> ASSIGNMENT: Print the data below exactly, but only the lines from the one containing "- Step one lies" down to the one containing "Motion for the", inclusive.

=== Begin Enclosure ===

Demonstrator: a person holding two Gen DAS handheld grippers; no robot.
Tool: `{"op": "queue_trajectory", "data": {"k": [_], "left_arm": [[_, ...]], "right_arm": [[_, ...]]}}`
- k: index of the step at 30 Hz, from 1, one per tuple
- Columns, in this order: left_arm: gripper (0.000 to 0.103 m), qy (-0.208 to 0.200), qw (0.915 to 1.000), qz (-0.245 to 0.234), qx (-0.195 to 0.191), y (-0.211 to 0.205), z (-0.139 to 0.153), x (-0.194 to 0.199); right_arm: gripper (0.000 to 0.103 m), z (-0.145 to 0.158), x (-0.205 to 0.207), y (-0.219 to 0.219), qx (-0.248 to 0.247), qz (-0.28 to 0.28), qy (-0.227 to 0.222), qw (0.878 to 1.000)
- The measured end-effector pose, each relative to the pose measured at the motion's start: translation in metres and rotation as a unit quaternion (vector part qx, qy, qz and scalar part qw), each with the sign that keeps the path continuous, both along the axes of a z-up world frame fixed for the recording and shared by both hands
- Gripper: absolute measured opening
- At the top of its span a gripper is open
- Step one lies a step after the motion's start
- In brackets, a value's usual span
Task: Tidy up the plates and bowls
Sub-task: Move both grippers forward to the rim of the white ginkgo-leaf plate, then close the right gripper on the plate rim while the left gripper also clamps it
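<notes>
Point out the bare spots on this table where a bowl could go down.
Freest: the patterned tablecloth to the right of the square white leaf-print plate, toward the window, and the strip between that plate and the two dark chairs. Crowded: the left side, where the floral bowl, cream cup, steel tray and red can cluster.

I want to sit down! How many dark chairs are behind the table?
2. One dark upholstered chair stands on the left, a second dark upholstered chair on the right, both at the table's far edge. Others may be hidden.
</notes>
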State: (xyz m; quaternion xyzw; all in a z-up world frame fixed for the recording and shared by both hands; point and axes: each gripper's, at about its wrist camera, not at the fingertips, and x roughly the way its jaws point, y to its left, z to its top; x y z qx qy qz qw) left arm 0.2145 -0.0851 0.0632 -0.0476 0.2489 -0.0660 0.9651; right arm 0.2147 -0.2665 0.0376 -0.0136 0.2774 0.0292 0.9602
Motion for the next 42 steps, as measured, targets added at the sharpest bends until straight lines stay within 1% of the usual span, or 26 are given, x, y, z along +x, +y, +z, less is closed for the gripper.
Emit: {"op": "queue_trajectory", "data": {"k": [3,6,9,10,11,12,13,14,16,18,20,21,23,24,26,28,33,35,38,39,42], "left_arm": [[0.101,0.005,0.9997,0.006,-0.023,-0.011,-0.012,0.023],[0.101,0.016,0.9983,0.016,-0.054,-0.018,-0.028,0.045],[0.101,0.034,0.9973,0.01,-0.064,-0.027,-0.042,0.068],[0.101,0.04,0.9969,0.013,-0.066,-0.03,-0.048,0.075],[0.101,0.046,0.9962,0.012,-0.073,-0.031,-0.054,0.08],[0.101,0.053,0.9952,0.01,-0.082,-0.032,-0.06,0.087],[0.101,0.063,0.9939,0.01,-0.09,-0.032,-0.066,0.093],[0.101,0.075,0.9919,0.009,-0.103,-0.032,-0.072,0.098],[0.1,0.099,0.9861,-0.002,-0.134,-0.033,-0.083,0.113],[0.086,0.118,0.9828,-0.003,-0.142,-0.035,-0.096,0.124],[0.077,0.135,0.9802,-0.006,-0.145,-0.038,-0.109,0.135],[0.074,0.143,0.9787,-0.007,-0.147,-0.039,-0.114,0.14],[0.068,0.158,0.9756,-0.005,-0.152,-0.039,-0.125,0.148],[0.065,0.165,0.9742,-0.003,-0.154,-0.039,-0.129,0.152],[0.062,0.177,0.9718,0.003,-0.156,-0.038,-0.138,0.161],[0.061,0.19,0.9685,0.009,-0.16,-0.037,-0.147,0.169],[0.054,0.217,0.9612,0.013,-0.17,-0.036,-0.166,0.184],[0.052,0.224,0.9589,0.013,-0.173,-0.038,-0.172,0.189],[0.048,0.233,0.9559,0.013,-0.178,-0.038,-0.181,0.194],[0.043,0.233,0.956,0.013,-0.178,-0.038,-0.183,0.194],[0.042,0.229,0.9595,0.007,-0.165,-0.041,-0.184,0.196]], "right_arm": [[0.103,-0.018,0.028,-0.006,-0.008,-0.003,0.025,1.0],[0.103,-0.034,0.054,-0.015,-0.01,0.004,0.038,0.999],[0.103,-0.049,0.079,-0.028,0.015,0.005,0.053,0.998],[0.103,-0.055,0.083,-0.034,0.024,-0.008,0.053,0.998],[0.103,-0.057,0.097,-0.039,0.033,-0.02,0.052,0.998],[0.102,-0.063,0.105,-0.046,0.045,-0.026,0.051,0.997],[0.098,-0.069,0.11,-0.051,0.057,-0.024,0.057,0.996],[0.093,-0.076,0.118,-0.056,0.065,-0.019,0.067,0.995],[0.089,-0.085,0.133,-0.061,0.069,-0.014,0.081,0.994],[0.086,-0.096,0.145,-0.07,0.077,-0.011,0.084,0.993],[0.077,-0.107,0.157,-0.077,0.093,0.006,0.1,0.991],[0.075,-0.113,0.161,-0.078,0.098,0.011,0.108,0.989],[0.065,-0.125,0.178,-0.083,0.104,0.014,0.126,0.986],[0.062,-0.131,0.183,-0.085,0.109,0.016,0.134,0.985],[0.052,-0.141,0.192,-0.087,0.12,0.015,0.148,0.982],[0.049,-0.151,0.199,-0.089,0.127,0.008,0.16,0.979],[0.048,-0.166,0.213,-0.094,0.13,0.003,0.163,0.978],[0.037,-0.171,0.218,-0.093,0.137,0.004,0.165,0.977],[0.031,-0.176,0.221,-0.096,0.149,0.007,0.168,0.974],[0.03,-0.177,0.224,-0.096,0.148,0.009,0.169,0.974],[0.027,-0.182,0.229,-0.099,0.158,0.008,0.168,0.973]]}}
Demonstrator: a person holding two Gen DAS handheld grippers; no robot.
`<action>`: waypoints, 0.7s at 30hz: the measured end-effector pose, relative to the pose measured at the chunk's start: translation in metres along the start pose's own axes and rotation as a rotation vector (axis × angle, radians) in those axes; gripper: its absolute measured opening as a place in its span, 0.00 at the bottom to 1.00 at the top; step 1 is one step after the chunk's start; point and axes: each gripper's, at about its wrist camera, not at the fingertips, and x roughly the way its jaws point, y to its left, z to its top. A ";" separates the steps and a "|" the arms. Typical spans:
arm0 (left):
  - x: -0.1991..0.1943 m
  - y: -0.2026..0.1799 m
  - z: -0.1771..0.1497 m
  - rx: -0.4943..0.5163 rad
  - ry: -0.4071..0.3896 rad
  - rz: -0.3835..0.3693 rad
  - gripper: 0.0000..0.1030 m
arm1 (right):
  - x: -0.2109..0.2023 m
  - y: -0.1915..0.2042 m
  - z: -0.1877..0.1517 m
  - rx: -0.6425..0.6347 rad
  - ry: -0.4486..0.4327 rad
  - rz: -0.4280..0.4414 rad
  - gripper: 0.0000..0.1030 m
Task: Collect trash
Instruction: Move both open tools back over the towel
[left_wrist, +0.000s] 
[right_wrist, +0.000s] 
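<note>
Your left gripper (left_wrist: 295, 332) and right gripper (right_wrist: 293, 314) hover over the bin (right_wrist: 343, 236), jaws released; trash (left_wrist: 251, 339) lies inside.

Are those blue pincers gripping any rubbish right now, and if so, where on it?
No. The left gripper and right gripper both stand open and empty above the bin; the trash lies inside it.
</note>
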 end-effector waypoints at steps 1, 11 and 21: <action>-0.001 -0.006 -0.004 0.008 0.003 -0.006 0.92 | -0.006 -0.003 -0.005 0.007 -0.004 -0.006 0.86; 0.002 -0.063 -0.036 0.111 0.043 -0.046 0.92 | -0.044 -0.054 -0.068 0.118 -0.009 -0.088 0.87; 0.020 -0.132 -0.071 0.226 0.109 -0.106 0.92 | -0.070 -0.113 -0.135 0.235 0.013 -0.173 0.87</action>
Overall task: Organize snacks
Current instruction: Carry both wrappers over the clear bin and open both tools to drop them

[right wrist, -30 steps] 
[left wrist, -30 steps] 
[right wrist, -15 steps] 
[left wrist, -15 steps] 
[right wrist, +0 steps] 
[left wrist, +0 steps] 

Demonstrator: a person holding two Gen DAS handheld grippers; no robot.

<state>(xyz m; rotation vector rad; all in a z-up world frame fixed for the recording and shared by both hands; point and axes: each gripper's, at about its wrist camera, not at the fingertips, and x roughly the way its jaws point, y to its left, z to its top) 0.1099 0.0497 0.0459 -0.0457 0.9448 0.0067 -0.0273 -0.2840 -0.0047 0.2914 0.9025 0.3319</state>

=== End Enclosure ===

> EXERCISE OUTPUT:
- Step one lies a step after the motion's start
- In brackets, a value's usual span
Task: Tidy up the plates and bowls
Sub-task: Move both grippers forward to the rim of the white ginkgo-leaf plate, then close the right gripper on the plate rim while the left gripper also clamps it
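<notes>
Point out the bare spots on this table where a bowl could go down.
Freest: the patterned tablecloth to the right of the square white leaf-print plate, toward the window, and the strip between that plate and the two dark chairs. Crowded: the left side, where the floral bowl, cream cup, steel tray and red can cluster.

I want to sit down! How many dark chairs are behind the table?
2. One dark upholstered chair stands on the left, a second dark upholstered chair on the right, both at the table's far edge. Others may be hidden.
</notes>
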State: (xyz m; quaternion xyzw; all in a z-up world frame fixed for the recording and shared by both hands; point and axes: each gripper's, at about its wrist camera, not at the fingertips, and x roughly the way its jaws point, y to its left, z to its top; x y z qx qy qz qw) left arm 0.2145 -0.0851 0.0632 -0.0476 0.2489 -0.0660 0.9651; right arm 0.2147 -0.2665 0.0376 -0.0136 0.2774 0.0292 0.9602
Motion for the next 42 steps, as measured, targets added at the sharpest bends until straight lines stay within 1% of the usual span, or 26 are given, x, y, z along +x, +y, +z, less is closed for the gripper.

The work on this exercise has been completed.